**WHAT IS REQUIRED:**
When you repeat the material, keep each line exact and omit the pictures.

=== GIVEN DATA ===

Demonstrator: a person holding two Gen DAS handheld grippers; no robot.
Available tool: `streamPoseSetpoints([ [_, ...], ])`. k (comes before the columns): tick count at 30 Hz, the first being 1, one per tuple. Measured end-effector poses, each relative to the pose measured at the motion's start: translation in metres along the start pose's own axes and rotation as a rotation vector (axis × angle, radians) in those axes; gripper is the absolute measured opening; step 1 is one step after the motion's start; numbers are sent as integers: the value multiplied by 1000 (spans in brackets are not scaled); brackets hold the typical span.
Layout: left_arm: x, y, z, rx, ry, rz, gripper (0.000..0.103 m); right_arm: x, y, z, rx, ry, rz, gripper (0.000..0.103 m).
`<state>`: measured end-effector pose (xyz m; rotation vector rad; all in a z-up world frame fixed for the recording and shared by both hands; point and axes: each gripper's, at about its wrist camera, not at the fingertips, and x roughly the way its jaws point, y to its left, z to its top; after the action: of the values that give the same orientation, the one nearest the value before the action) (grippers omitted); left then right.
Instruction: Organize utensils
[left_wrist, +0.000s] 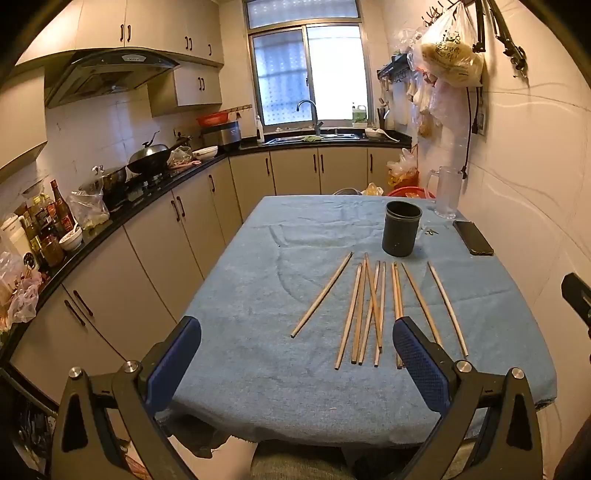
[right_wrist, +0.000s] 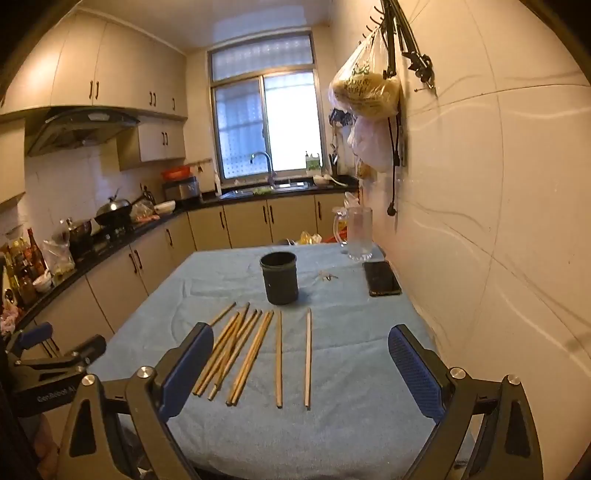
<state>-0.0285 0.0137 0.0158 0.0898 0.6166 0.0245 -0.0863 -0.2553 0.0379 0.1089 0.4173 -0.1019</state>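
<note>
Several wooden chopsticks (left_wrist: 369, 310) lie loose on the blue cloth of the table (left_wrist: 258, 362), fanned out, pointing away from me. They also show in the right wrist view (right_wrist: 255, 354). A dark cylindrical holder (left_wrist: 402, 228) stands upright just beyond them, empty as far as I can see; it shows too in the right wrist view (right_wrist: 279, 278). My left gripper (left_wrist: 295, 365) is open and empty, above the near table edge. My right gripper (right_wrist: 301, 373) is open and empty, hovering over the near ends of the chopsticks.
A black phone (right_wrist: 381, 277) lies by the wall at right, small keys (right_wrist: 327, 276) next to it, a clear glass jug (right_wrist: 358, 232) behind. The wall (right_wrist: 498, 221) borders the table's right side. A kitchen counter (left_wrist: 110, 218) with pots runs along the left.
</note>
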Motion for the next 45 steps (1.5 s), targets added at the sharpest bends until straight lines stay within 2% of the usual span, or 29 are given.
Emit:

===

**OUTPUT OF THE TASK:**
Demonstrator: a person holding two Gen DAS handheld grippers; no robot.
Available tool: `streamPoseSetpoints([ [_, ...], ])`. k (comes before the columns): tick count at 30 Hz, the first being 1, one per tuple. Measured end-effector poses, each relative to the pose measured at the motion's start: translation in metres along the start pose's own axes and rotation as a rotation vector (axis × angle, radians) in those axes; gripper is the absolute measured opening; step 1 is one step after the motion's start; numbers are sent as integers: the value multiplied by 1000 (spans in brackets are not scaled); brackets hold the typical span.
Layout: left_arm: x, y, z, rx, ry, rz, gripper (0.000..0.103 m); right_arm: x, y, z, rx, ry, rz, gripper (0.000..0.103 m).
`<state>`: measured end-effector pose (xyz m; rotation vector rad; all in a z-up world frame fixed for the recording and shared by both hands; point and axes: each gripper's, at about its wrist camera, not at the fingertips, and x roughly the way its jaws point, y to its left, z to its top; after the action: of the values that give the same orientation, the one nearest the value before the action) (grippers omitted); left then right.
Instruction: Organize utensils
[left_wrist, +0.000s] 
[right_wrist, +0.000s] 
<state>-0.0285 0.0137 0.0158 0.0898 0.6166 0.0245 -0.0863 -0.2553 0.0379 0.1089 0.4173 -0.1019</state>
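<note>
Several wooden chopsticks (left_wrist: 369, 310) lie loose on the blue cloth of the table (left_wrist: 258, 362), fanned out, pointing away from me. They also show in the right wrist view (right_wrist: 255, 354). A dark cylindrical holder (left_wrist: 402, 228) stands upright just beyond them, empty as far as I can see; it shows too in the right wrist view (right_wrist: 279, 278). My left gripper (left_wrist: 295, 365) is open and empty, above the near table edge. My right gripper (right_wrist: 301, 373) is open and empty, hovering over the near ends of the chopsticks.
A black phone (right_wrist: 381, 277) lies by the wall at right, small keys (right_wrist: 327, 276) next to it, a clear glass jug (right_wrist: 358, 232) behind. The wall (right_wrist: 498, 221) borders the table's right side. A kitchen counter (left_wrist: 110, 218) with pots runs along the left.
</note>
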Motion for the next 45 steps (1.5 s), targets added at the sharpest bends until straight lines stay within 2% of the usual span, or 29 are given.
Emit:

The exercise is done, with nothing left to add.